- The Patient-Centered Outcomes Research Institute (PCORI) has announced nearly $191 million dollars in research funding. The money, allotted to two large projects, will be spent creating PCORnet, the National Patient-Centered Clinical Research Network, and adding new funding for 53 comparative effectiveness research (CER).
PCORnet will bring together 29 clinical research data networks to create a single, massive health information system of nationally representative material. The networks are run by both health systems and patient communities, allowing a wider range of researcher access. Combining these networks will reduce research time, support CER, and is intended to boost patient-centered studies.
The $93.5 million given to develop PCORnet will be spent over 18 months, funding 11 Clinical Data Research Networks (CDRNs) and systems using data sources like electronic health records (EHRs), and 18 Patient-Powered Research Networks (PPRNs) focused on improving health outcomes. During this time, the awardees will standardize data, create patient privacy and data security procedures, and improve their individual systems with the intent of launching a CER-supporting network.
Integration guidance for the PPRNs and CDRNs will be provided through a Coordinating Center created by Duke Clinical Research Institute and Harvard Pilgrim Health Care Institute.
“PCORnet will serve as an important foundation for transforming the nation’s healthcare system into one that is able to constantly learn what works best by facilitating more efficient comparative effectiveness research,” said Rachael Fleurence, PhD, Director of PCORI’s CER Methods and Infrastructure Program. “It also will promote broader participation of patients, clinicians, health systems, and payers in the research process and help connect patients interested in participating in studies with researchers conducting trials.”
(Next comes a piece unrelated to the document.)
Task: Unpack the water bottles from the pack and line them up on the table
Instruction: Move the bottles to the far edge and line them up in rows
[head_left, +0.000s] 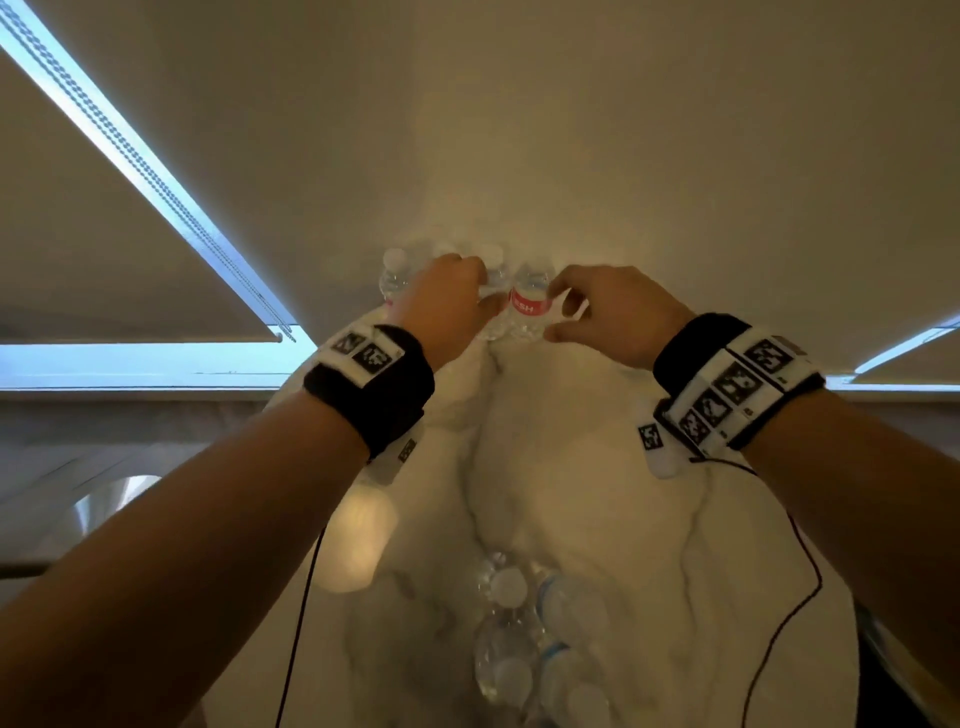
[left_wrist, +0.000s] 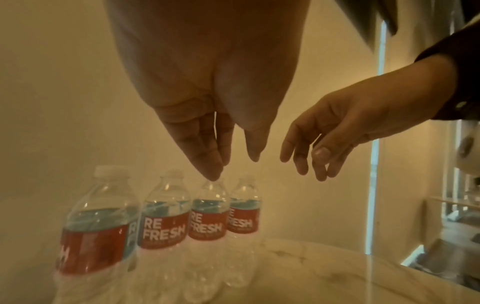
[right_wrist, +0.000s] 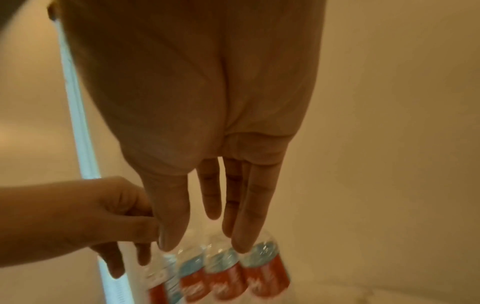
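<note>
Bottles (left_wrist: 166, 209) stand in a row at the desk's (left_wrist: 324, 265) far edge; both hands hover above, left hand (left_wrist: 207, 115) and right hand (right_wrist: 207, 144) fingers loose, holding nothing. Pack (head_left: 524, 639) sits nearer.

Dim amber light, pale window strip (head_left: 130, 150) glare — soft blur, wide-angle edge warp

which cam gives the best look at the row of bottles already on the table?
Left wrist: the four bottles in the row stand upright, labels readable. In the head view the row is small and half hidden by both hands. In the right wrist view it is blurred below the fingers.
</note>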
PCORI’s second funding announcement, $97.3 million for CER research, will be distributed among 8 studies focusing on uncontrolled asthma in Hispanic/Latino and African American populations. The remaining 45 studies seek to improve care for chronic pain, obesity, mental health disorders, diabetes, cancer, heart disease, and respiratory diseases to provide more information for patients and families to make better care-related decisions.
PCORI began funding patient-centered outcomes research in 2012, and has spent $464.4 million dollars on 279 projects since. Selected projects were reviewed by caregivers, patients, and other stakeholders, to assess scientific merit and the patient engagement level. Awards are given after completing a PCORI staff business review and award contract.
“We are very pleased to add this latest round of projects to our growing portfolio of patient-centered comparative effectiveness research, which will contribute much-needed insights about the benefits and risks of a range of medical interventions and approaches to healthcare delivery,” said PCORI Executive Director Joe Selby, MD, MPH. “Each project will engage patients and other stakeholders in meaningful ways with researchers to tackle critical health problems. We look forward to following and learning from the studies’ progress.”